Monday, July 27, 2009

an offer we can't refuse

Maybe I'm being a little paranoid here, but lately I've been thinking an awful lot about Michael Corleone.

In the Godfather II, Michael Corleone, the head of the Corleone crime family, was about to be brought before a Senate committee investigating the allegations of his powerful organization. One of the members of that committee was Senator Pat Geary, the Nevada senator who was strongly opposed to Michael Corleone's presence in the powerful gambling industry.

The Corleones knew that Senator Geary was powerful and his opposition would be detrimental to their operations; his support was crucial.

The problem that Senator Geary had, though, was that he cheated on his wife. Frequently. With a hooker. Bad idea jeans, Senator, because in one such encounter with the particular hooker he frequented, she mysteriously and suddenly died while he was passed out on the bed. And the cardinal rule of politics is that you should never get caught with a dead girl or a live boy. The senator had a problem on his hands, and he knew it. But then comes a knock at the door. Tom Hagen, Michael Corleone's consigliere, walks in and assures the Senator that the Corleone family owns the hotel at which they are staying and no one will find out what happened. Consider it a favor, eh?

The audience knows full well that the entire episode was a setup. One of Corleone's men drugged the senator to knock him out and killed the girl. But it really doesn't matter if Senator Geary was setup. He can't exactly go running to the police to say that someone killed the hooker in his bed.

Bought. Paid. Owned. Senator Geary was given an offer he couldn't refuse and was now in the pocket of Michael Corleone.

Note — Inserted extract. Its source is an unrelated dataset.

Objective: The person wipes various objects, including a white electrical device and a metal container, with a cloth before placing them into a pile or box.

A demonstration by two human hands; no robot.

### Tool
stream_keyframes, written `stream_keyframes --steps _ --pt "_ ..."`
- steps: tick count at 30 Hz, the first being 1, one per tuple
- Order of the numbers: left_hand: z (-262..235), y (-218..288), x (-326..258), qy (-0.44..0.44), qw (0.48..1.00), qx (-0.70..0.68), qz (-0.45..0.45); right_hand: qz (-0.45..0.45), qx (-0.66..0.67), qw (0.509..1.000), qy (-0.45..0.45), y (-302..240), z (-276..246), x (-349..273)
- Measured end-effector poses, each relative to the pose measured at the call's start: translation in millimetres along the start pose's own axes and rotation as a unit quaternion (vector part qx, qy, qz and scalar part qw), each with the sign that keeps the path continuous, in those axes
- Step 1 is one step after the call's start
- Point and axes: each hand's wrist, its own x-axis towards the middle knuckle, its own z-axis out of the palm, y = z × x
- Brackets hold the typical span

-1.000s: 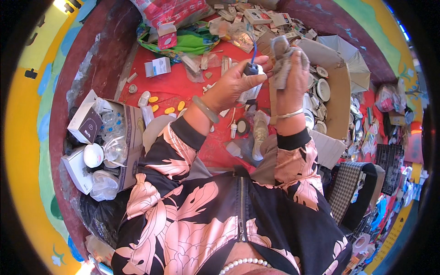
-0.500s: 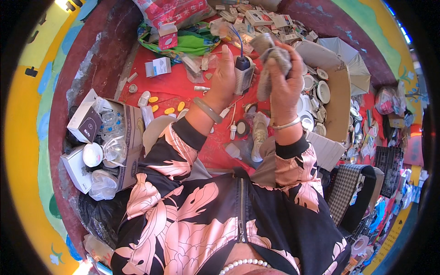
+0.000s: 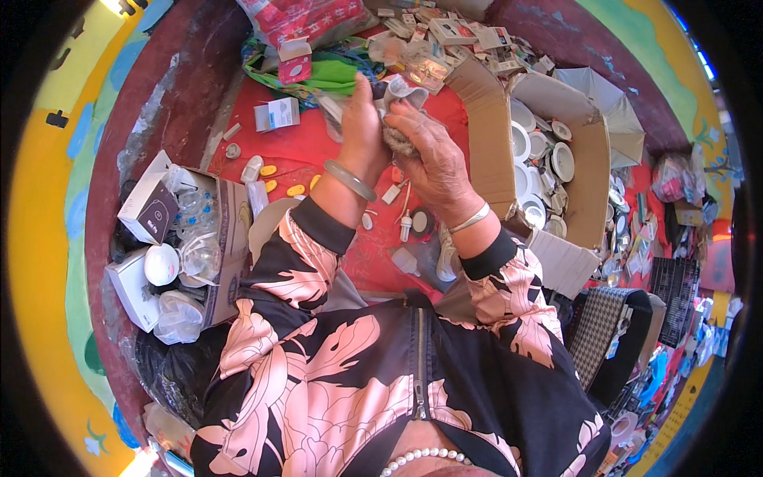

I am reminded of this scene with all the crises that have befallen this country lately. Housing crisis, banking crisis, automotive crisis, insurance crisis, health care crisis, and on and on. All of these crises arguably created by the mismanagement and over-regulation of the government who then steps in to save the day by offering its help. But, oh yeah, you'll have to take our direction if you want our assistance. We'll make the rules from now on. Move over, that's my seat, Mr. Chairman.

Ronald Reagan once said that the scariest nine words in the English language are, "I'm from the government and I'm here to help."